(Material provided)
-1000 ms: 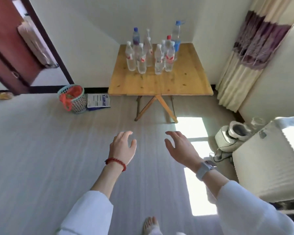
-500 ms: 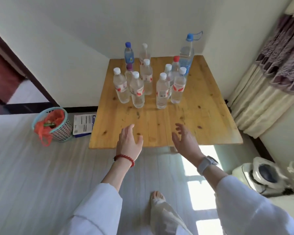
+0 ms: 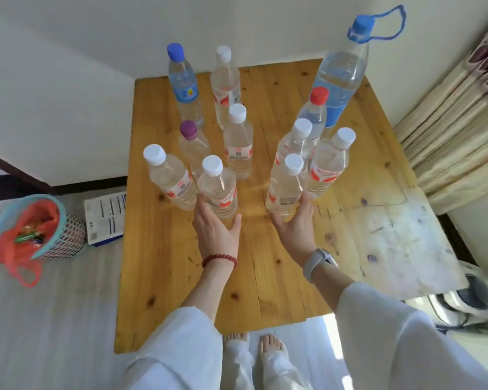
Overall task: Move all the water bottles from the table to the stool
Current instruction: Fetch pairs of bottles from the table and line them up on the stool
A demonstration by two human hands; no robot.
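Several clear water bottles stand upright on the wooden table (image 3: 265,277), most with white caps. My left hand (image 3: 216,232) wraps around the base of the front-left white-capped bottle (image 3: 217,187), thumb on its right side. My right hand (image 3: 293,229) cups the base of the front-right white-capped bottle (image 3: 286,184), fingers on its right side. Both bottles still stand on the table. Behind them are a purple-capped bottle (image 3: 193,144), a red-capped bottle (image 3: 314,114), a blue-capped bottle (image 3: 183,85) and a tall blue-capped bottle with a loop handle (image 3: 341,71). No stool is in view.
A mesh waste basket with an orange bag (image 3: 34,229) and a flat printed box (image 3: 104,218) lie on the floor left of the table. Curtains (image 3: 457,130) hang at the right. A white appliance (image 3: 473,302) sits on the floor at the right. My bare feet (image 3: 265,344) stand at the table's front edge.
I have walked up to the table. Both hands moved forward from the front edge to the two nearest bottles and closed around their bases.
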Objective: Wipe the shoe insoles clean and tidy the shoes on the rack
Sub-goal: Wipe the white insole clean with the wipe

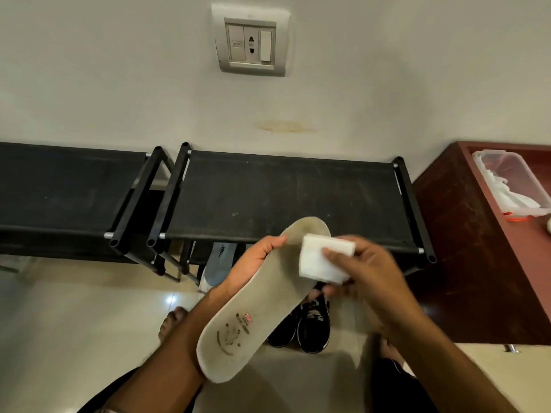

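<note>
While the left hand [253, 263] is gripping the insole [253, 308] by its edge above the black shoes [301, 326], the right hand [366, 278] is pinching a folded wipe [323, 257] against its toe; it seems light and bendy, so supporting the middle is wise

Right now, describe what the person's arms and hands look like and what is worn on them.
Both forearms are bare up to the bottom edge of the picture: no sleeves show. The left hand and right hand wear no gloves, and no rings are visible. A pale band may sit low on the left arm, at the bottom edge, too cropped to identify. The right hand is blurred.
</note>
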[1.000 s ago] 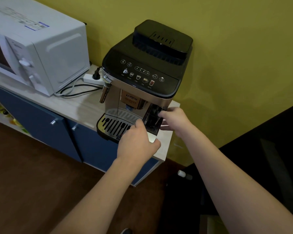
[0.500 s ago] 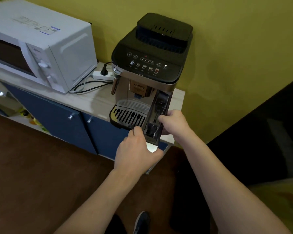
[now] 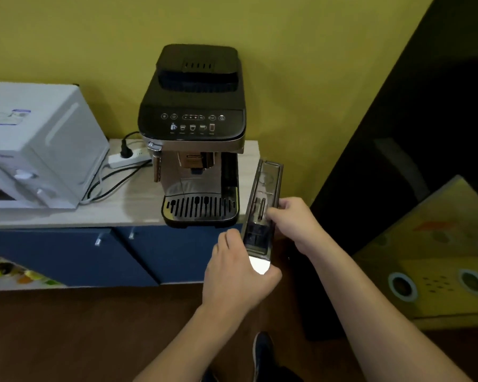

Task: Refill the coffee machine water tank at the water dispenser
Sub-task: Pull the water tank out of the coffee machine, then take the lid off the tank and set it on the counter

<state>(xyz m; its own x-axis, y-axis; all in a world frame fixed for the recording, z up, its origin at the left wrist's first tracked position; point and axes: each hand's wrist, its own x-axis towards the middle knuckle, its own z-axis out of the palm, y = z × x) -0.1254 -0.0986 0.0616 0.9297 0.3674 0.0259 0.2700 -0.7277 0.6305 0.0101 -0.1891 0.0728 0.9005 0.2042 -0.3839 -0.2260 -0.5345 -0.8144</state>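
Beside the coffee machine (image 3: 193,139), left hand (image 3: 236,274) and right hand (image 3: 294,220) grip the water tank (image 3: 262,205), microwave (image 3: 36,150) well apart.

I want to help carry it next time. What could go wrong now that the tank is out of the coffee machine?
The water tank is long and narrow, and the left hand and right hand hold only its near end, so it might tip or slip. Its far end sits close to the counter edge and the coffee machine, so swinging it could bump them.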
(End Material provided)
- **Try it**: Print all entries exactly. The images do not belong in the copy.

- **Response for this exercise**:
-1000 ms: 
-500 ms: 
+0 ms: 
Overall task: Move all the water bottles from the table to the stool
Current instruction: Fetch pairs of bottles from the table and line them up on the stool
A demonstration by two human hands; no robot.
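Several clear water bottles stand upright on the wooden table (image 3: 265,277), most with white caps. My left hand (image 3: 216,232) wraps around the base of the front-left white-capped bottle (image 3: 217,187), thumb on its right side. My right hand (image 3: 293,229) cups the base of the front-right white-capped bottle (image 3: 286,184), fingers on its right side. Both bottles still stand on the table. Behind them are a purple-capped bottle (image 3: 193,144), a red-capped bottle (image 3: 314,114), a blue-capped bottle (image 3: 183,85) and a tall blue-capped bottle with a loop handle (image 3: 341,71). No stool is in view.
A mesh waste basket with an orange bag (image 3: 34,229) and a flat printed box (image 3: 104,218) lie on the floor left of the table. Curtains (image 3: 457,130) hang at the right. A white appliance (image 3: 473,302) sits on the floor at the right. My bare feet (image 3: 265,344) stand at the table's front edge.
I have walked up to the table. Both hands moved forward from the front edge to the two nearest bottles and closed around their bases.
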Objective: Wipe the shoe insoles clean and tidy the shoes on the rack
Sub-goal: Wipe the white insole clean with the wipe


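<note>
While the left hand [253, 263] is gripping the insole [253, 308] by its edge above the black shoes [301, 326], the right hand [366, 278] is pinching a folded wipe [323, 257] against its toe; it seems light and bendy, so supporting the middle is wise

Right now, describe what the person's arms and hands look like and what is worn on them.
Both forearms are bare up to the bottom edge of the picture: no sleeves show. The left hand and right hand wear no gloves, and no rings are visible. A pale band may sit low on the left arm, at the bottom edge, too cropped to identify. The right hand is blurred.
</note>
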[1.000 s ago] 
[0.500 s ago] 
[now] 

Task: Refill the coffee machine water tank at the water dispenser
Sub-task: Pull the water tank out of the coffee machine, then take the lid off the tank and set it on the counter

<state>(xyz m; its own x-axis, y-axis; all in a world frame fixed for the recording, z up, its origin at the left wrist's first tracked position; point and axes: each hand's wrist, its own x-axis towards the middle knuckle, its own z-axis out of the palm, y = z × x) -0.1254 -0.0986 0.0616 0.9297 0.3674 0.0259 0.2700 -0.7277 0.6305 0.0101 -0.1891 0.0728 0.9005 0.2042 -0.3839 -0.2260 -0.5345 -0.8144</state>
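Beside the coffee machine (image 3: 193,139), left hand (image 3: 236,274) and right hand (image 3: 294,220) grip the water tank (image 3: 262,205), microwave (image 3: 36,150) well apart.

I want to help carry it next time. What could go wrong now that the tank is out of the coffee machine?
The water tank is long and narrow, and the left hand and right hand hold only its near end, so it might tip or slip. Its far end sits close to the counter edge and the coffee machine, so swinging it could bump them.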

No further answer will be given.